| Activity |
Nothing but an exact copy of the records is expected here.

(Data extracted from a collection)
BEGIN

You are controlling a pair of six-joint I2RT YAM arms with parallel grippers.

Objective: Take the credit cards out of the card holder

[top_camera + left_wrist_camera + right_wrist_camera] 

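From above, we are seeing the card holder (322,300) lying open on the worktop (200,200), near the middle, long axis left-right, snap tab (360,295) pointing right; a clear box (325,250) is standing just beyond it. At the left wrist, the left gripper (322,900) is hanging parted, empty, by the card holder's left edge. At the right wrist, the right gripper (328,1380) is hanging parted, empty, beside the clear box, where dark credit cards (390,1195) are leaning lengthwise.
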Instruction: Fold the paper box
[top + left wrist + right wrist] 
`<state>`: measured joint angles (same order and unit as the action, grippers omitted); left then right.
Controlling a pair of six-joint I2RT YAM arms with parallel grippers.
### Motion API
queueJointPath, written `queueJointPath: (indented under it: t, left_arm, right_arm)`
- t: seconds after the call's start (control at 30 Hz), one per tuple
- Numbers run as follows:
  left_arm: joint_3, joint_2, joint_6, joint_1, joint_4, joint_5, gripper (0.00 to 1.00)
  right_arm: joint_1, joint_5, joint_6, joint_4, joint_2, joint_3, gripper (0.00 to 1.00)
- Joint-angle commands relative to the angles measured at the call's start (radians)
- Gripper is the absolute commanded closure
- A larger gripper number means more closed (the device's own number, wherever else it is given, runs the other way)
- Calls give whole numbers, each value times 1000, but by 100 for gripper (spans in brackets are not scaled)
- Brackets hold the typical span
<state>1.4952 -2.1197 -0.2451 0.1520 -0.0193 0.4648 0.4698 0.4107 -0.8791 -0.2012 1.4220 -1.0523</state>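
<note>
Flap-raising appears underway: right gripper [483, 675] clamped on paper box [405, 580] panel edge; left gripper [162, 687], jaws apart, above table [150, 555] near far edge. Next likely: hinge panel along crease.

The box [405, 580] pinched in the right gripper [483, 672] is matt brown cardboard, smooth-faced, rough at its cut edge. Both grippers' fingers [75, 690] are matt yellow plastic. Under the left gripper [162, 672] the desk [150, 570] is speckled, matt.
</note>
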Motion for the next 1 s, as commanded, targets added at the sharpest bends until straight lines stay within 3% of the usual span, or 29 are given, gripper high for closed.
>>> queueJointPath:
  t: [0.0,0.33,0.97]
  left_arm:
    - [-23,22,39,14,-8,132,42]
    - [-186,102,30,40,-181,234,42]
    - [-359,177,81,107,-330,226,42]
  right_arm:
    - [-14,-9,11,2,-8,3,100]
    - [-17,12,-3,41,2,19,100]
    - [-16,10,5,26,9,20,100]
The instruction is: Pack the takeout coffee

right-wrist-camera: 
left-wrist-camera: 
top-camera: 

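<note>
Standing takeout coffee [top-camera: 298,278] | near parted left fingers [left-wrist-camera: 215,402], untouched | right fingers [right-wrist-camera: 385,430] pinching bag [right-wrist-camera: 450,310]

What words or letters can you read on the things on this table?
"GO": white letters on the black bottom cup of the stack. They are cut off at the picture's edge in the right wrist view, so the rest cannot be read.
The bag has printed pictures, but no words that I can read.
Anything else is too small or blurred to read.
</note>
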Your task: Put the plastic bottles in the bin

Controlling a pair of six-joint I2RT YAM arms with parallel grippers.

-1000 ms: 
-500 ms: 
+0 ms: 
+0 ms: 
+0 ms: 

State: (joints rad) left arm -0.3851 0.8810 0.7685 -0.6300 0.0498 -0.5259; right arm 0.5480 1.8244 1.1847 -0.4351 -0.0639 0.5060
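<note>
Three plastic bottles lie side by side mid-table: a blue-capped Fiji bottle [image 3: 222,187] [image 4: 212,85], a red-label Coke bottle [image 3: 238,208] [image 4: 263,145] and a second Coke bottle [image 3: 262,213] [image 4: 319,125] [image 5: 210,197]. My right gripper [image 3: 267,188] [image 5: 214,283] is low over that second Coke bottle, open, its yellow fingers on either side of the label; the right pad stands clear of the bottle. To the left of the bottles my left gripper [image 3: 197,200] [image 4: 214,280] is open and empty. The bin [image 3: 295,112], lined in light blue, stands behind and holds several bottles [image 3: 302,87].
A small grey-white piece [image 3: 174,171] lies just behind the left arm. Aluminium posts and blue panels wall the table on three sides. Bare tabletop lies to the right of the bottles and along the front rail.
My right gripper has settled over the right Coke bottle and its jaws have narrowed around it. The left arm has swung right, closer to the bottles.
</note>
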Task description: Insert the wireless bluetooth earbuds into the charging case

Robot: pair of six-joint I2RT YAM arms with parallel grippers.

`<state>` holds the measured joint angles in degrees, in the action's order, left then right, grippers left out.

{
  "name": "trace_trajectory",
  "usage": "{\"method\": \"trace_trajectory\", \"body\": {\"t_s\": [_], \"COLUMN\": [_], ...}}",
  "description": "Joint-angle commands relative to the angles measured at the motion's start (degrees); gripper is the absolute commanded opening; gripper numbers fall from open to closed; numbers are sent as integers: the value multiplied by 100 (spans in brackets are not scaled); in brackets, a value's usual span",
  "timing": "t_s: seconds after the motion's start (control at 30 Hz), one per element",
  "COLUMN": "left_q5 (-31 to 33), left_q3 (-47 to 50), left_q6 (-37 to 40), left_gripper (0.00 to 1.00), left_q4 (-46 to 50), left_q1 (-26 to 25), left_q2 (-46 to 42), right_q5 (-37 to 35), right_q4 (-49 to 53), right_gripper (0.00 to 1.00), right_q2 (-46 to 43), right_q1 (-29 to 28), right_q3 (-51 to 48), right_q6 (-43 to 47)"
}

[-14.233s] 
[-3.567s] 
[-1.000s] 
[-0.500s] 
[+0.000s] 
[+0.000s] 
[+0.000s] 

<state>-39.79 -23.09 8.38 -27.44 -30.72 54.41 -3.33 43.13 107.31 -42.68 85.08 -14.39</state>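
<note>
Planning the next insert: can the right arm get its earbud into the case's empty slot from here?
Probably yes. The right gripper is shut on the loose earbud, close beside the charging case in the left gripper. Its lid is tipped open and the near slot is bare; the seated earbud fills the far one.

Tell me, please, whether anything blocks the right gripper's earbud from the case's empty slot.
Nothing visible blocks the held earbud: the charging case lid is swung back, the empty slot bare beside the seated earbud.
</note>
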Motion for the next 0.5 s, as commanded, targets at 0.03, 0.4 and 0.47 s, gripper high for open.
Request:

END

| Solution below |
You are controlling a pair of six-joint I2RT YAM arms with parallel grippers.

Objective: Take the credit cards out of the card holder

[top_camera + left_wrist_camera + right_wrist_camera] 

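From above, we are seeing the card holder (322,300) lying open on the worktop (200,200), near the middle, long axis left-right, snap tab (360,295) pointing right; a clear box (325,250) is standing just beyond it. At the left wrist, the left gripper (322,900) is hanging parted, empty, by the card holder's left edge. At the right wrist, the right gripper (328,1380) is hanging parted, empty, beside the clear box, where dark credit cards (390,1195) are leaning lengthwise.
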Instruction: Fold the paper box
[top + left wrist + right wrist] 
`<state>`: measured joint angles (same order and unit as the action, grippers omitted); left then right.
Controlling a pair of six-joint I2RT YAM arms with parallel grippers.
### Motion API
queueJointPath, written `queueJointPath: (indented under it: t, left_arm, right_arm)`
- t: seconds after the call's start (control at 30 Hz), one per tuple
- Numbers run as follows:
  left_arm: joint_3, joint_2, joint_6, joint_1, joint_4, joint_5, gripper (0.00 to 1.00)
  right_arm: joint_1, joint_5, joint_6, joint_4, joint_2, joint_3, gripper (0.00 to 1.00)
- Joint-angle commands relative to the angles measured at the call's start (radians)
- Gripper is the absolute commanded closure
- A larger gripper number means more closed (the device's own number, wherever else it is given, runs the other way)
- Calls give whole numbers, each value times 1000, but by 100 for gripper (spans in brackets are not scaled)
- Brackets hold the typical span
<state>1.4952 -2.1197 -0.2451 0.1520 -0.0193 0.4648 0.4698 0.4107 -0.8791 -0.2012 1.4220 -1.0523</state>
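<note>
Flap-raising appears underway: right gripper [483, 675] clamped on paper box [405, 580] panel edge; left gripper [162, 687], jaws apart, above table [150, 555] near far edge. Next likely: hinge panel along crease.

The box [405, 580] pinched in the right gripper [483, 672] is matt brown cardboard, smooth-faced, rough at its cut edge. Both grippers' fingers [75, 690] are matt yellow plastic. Under the left gripper [162, 672] the desk [150, 570] is speckled, matt.
</note>
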Motion for the next 1 s, as commanded, targets added at the sharpest bends until straight lines stay within 3% of the usual span, or 29 are given, gripper high for closed.
>>> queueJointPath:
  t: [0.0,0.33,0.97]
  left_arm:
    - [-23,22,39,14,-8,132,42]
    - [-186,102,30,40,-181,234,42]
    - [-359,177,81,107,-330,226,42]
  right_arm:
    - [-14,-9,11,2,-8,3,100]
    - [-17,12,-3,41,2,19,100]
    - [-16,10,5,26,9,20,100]
The instruction is: Pack the takeout coffee

right-wrist-camera: 
left-wrist-camera: 
top-camera: 

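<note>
Standing takeout coffee [top-camera: 298,278] | near parted left fingers [left-wrist-camera: 215,402], untouched | right fingers [right-wrist-camera: 385,430] pinching bag [right-wrist-camera: 450,310]

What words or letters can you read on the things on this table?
"GO": white letters on the black bottom cup of the stack. They are cut off at the picture's edge in the right wrist view, so the rest cannot be read.
The bag has printed pictures, but no words that I can read.
Anything else is too small or blurred to read.
</note>
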Your task: Put the plastic bottles in the bin

Controlling a pair of six-joint I2RT YAM arms with parallel grippers.

-1000 ms: 
-500 ms: 
+0 ms: 
+0 ms: 
+0 ms: 

State: (joints rad) left arm -0.3851 0.8810 0.7685 -0.6300 0.0498 -0.5259; right arm 0.5480 1.8244 1.1847 -0.4351 -0.0639 0.5060
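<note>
Three plastic bottles lie side by side mid-table: a blue-capped Fiji bottle [image 3: 222,187] [image 4: 212,85], a red-label Coke bottle [image 3: 238,208] [image 4: 263,145] and a second Coke bottle [image 3: 262,213] [image 4: 319,125] [image 5: 210,197]. My right gripper [image 3: 267,188] [image 5: 214,283] is low over that second Coke bottle, open, its yellow fingers on either side of the label; the right pad stands clear of the bottle. To the left of the bottles my left gripper [image 3: 197,200] [image 4: 214,280] is open and empty. The bin [image 3: 295,112], lined in light blue, stands behind and holds several bottles [image 3: 302,87].
A small grey-white piece [image 3: 174,171] lies just behind the left arm. Aluminium posts and blue panels wall the table on three sides. Bare tabletop lies to the right of the bottles and along the front rail.
My right gripper has settled over the right Coke bottle and its jaws have narrowed around it. The left arm has swung right, closer to the bottles.
</note>
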Task description: Insert the wireless bluetooth earbuds into the charging case

Robot: pair of six-joint I2RT YAM arms with parallel grippers.

`<state>` holds the measured joint angles in degrees, in the action's order, left then right, grippers left out.

{
  "name": "trace_trajectory",
  "usage": "{\"method\": \"trace_trajectory\", \"body\": {\"t_s\": [_], \"COLUMN\": [_], ...}}",
  "description": "Joint-angle commands relative to the angles measured at the motion's start (degrees); gripper is the absolute commanded opening; gripper numbers fall from open to closed; numbers are sent as integers: the value multiplied by 100 (spans in brackets are not scaled); in brackets, a value's usual span",
  "timing": "t_s: seconds after the motion's start (control at 30 Hz), one per element",
  "COLUMN": "left_q5 (-31 to 33), left_q3 (-47 to 50), left_q6 (-37 to 40), left_gripper (0.00 to 1.00), left_q4 (-46 to 50), left_q1 (-26 to 25), left_q2 (-46 to 42), right_q5 (-37 to 35), right_q4 (-49 to 53), right_gripper (0.00 to 1.00), right_q2 (-46 to 43), right_q1 (-29 to 28), right_q3 (-51 to 48), right_q6 (-43 to 47)"
}

[-14.233s] 
[-3.567s] 
[-1.000s] 
[-0.500s] 
[+0.000s] 
[+0.000s] 
[+0.000s] 

<state>-39.79 -23.09 8.38 -27.44 -30.72 54.41 -3.33 43.13 107.31 -42.68 85.08 -14.39</state>
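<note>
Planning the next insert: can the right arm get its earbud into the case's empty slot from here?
Probably yes. The right gripper is shut on the loose earbud, close beside the charging case in the left gripper. Its lid is tipped open and the near slot is bare; the seated earbud fills the far one.

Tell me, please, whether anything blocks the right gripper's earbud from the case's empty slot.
Nothing visible blocks the held earbud: the charging case lid is swung back, the empty slot bare beside the seated earbud.
</note>
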Motion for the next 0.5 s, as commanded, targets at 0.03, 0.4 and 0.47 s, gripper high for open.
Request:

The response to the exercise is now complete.